◆ Exercise goal:
Although the data below contains pictures, output only the lines between those holding "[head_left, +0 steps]" and "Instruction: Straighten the", inclusive, exactly and without those pictures.

◆ Data extracts:
════

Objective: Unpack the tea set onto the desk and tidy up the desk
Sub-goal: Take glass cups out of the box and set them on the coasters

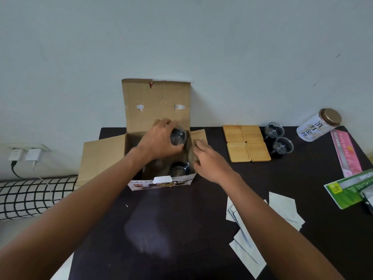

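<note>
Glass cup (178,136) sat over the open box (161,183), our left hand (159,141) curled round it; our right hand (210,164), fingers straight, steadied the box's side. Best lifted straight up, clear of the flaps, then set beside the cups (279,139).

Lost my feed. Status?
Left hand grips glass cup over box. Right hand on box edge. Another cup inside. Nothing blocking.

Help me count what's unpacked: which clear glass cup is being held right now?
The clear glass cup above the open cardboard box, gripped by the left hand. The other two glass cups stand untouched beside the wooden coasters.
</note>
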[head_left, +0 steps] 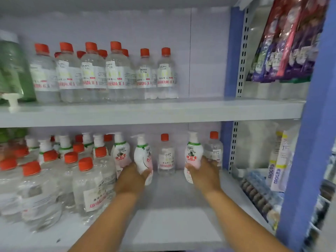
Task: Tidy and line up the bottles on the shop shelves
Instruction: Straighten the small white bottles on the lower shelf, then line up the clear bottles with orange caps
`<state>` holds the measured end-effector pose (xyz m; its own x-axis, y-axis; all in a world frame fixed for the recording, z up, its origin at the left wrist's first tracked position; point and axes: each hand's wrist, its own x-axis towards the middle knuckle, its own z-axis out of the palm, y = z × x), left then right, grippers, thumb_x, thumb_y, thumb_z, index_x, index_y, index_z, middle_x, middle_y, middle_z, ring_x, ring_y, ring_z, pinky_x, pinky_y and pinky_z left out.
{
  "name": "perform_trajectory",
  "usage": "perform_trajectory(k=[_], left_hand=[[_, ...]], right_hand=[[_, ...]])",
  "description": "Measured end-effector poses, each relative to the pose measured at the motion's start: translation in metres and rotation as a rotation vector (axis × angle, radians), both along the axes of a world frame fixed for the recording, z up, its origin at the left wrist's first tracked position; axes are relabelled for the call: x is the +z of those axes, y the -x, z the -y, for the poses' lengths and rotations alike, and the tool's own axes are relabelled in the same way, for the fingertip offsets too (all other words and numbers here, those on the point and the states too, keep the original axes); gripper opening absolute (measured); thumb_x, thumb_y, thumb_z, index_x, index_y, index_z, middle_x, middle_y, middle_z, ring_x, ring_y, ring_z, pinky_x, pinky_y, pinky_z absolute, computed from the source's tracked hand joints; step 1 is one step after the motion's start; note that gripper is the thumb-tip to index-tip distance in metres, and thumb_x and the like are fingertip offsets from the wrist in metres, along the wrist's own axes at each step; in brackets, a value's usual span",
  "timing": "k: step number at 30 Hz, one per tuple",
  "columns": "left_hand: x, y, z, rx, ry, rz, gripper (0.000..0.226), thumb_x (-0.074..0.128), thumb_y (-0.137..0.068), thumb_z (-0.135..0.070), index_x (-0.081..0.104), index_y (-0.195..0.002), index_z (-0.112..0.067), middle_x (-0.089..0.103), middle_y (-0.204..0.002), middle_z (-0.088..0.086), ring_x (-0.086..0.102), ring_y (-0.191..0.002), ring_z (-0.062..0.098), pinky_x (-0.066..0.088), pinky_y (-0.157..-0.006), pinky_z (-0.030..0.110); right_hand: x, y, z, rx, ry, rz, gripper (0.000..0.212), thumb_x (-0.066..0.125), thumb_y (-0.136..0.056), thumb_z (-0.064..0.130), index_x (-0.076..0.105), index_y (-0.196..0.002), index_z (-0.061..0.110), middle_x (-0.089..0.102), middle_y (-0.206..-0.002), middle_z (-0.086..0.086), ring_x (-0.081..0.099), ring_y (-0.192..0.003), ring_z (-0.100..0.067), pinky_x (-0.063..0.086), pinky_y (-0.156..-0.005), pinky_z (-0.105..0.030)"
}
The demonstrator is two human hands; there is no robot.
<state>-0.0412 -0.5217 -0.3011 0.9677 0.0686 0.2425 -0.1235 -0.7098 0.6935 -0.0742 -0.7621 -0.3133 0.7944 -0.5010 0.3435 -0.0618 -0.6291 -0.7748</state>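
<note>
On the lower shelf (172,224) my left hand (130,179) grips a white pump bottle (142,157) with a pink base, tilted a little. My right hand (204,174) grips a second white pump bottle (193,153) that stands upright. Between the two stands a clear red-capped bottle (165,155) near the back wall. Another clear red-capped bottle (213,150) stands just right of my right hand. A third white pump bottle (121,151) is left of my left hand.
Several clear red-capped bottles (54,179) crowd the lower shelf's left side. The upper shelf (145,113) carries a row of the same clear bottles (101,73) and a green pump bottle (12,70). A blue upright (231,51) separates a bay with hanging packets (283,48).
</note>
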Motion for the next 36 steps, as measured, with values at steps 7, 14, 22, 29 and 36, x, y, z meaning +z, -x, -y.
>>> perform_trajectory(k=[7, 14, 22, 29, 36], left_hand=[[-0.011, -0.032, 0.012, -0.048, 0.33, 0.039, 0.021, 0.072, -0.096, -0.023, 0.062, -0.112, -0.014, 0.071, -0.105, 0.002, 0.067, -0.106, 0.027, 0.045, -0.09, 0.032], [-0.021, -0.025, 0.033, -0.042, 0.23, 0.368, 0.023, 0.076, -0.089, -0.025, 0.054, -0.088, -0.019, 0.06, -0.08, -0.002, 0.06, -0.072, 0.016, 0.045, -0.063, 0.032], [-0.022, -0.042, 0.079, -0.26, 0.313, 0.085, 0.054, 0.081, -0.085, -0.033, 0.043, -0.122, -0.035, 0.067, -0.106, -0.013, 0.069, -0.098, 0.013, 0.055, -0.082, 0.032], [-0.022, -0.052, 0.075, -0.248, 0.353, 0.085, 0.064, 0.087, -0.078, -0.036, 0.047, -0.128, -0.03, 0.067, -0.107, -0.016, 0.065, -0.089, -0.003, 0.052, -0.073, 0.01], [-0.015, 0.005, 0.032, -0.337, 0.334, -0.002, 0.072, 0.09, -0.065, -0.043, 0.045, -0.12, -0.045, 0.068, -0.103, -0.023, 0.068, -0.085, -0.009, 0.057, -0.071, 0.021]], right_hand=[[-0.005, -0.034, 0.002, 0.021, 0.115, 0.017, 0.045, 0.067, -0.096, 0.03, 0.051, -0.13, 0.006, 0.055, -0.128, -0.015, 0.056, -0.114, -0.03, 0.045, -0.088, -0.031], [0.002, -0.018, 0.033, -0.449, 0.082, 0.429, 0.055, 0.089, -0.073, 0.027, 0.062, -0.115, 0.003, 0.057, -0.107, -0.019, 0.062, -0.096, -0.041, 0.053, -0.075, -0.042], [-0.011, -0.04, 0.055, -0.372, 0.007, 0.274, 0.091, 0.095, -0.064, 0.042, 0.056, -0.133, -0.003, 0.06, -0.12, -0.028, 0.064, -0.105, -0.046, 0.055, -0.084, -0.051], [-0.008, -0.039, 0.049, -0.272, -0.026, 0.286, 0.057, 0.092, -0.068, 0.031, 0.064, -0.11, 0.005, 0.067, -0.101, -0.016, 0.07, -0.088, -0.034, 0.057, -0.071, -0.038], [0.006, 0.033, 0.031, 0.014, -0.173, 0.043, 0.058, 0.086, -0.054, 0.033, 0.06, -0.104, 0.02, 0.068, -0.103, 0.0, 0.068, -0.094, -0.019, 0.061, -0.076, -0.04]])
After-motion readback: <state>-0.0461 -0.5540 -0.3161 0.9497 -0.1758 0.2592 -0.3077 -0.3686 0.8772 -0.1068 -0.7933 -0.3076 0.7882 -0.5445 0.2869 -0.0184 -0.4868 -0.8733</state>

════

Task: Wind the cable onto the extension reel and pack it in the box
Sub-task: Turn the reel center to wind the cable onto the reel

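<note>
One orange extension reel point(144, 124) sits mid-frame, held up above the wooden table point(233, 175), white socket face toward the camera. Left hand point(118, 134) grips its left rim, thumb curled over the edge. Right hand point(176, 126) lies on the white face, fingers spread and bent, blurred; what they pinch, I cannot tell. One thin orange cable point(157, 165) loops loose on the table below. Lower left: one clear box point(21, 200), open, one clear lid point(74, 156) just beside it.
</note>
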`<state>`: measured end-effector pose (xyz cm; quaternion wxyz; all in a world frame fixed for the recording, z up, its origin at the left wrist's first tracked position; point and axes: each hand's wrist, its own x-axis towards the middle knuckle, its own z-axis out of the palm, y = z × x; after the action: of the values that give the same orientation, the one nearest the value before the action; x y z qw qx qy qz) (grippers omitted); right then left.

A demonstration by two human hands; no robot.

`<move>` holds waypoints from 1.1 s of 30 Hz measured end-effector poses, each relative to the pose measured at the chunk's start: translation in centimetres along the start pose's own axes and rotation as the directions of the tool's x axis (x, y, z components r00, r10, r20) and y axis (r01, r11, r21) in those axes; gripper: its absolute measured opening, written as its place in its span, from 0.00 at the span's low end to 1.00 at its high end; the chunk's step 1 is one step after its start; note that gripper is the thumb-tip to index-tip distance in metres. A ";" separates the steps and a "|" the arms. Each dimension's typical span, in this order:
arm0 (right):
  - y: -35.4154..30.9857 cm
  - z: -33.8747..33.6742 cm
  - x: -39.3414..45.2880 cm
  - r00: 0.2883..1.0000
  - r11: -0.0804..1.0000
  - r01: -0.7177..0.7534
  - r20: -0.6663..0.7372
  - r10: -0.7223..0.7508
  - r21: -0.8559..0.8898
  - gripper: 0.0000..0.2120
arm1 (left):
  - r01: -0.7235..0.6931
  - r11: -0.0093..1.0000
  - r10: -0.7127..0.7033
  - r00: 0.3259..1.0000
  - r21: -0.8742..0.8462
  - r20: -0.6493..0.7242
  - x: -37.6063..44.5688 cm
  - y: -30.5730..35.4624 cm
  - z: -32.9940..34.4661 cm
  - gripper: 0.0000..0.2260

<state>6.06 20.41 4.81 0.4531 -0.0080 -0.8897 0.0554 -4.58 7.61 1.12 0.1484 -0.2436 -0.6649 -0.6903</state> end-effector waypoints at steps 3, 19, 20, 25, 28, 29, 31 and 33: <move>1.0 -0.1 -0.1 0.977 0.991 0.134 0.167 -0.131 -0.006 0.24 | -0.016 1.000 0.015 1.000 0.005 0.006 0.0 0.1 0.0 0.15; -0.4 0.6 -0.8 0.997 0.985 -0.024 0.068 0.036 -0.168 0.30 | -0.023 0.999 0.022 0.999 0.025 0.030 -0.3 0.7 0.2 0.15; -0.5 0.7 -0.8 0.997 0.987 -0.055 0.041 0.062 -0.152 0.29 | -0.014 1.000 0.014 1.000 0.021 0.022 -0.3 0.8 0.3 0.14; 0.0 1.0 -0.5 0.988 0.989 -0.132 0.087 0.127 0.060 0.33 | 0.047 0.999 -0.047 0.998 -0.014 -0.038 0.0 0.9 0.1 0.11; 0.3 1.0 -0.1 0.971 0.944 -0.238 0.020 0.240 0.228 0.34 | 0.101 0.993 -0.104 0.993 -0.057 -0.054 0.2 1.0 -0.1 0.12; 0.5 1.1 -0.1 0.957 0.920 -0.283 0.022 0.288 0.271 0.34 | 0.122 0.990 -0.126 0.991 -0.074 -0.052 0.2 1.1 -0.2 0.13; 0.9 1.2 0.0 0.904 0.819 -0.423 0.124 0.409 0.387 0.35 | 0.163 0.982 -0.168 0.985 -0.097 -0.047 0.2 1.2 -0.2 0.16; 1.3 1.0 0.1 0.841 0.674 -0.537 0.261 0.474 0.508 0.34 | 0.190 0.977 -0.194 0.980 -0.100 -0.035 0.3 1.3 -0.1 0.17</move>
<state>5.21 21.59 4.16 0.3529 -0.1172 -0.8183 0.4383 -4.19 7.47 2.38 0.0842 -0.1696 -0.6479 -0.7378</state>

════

◆ Response below:
[head_left, +0 steps] 
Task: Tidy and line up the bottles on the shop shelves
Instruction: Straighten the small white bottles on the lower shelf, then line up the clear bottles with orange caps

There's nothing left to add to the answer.